INSTRUCTIONS FOR THE TASK:
Begin at the first line below and copy each line exactly, ending with the line where "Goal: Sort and" appears.

SUPPLIED MATERIAL:
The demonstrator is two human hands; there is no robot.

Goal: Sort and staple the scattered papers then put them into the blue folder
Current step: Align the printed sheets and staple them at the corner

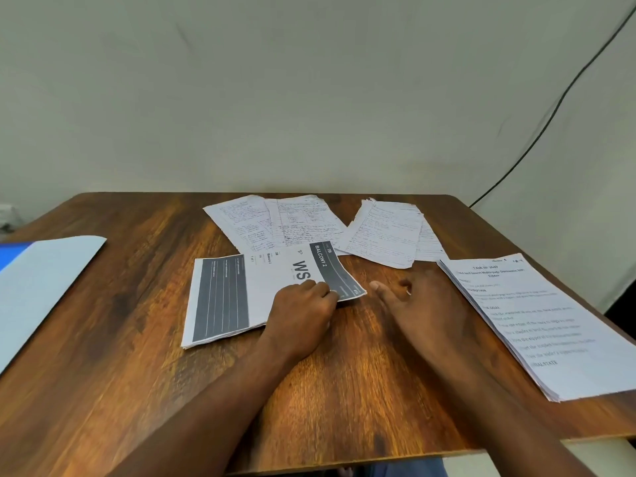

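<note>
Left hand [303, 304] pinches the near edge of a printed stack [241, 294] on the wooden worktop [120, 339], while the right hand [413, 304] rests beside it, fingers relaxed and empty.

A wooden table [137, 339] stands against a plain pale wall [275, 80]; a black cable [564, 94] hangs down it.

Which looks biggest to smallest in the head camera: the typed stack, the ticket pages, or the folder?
1. Typed stack, nearest the camera.
2. Ticket pages.
Folder: unranked, since the frame edge cuts it off.
</note>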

EXERCISE SOLUTION:
The demonstrator is two human hands; there is no robot.

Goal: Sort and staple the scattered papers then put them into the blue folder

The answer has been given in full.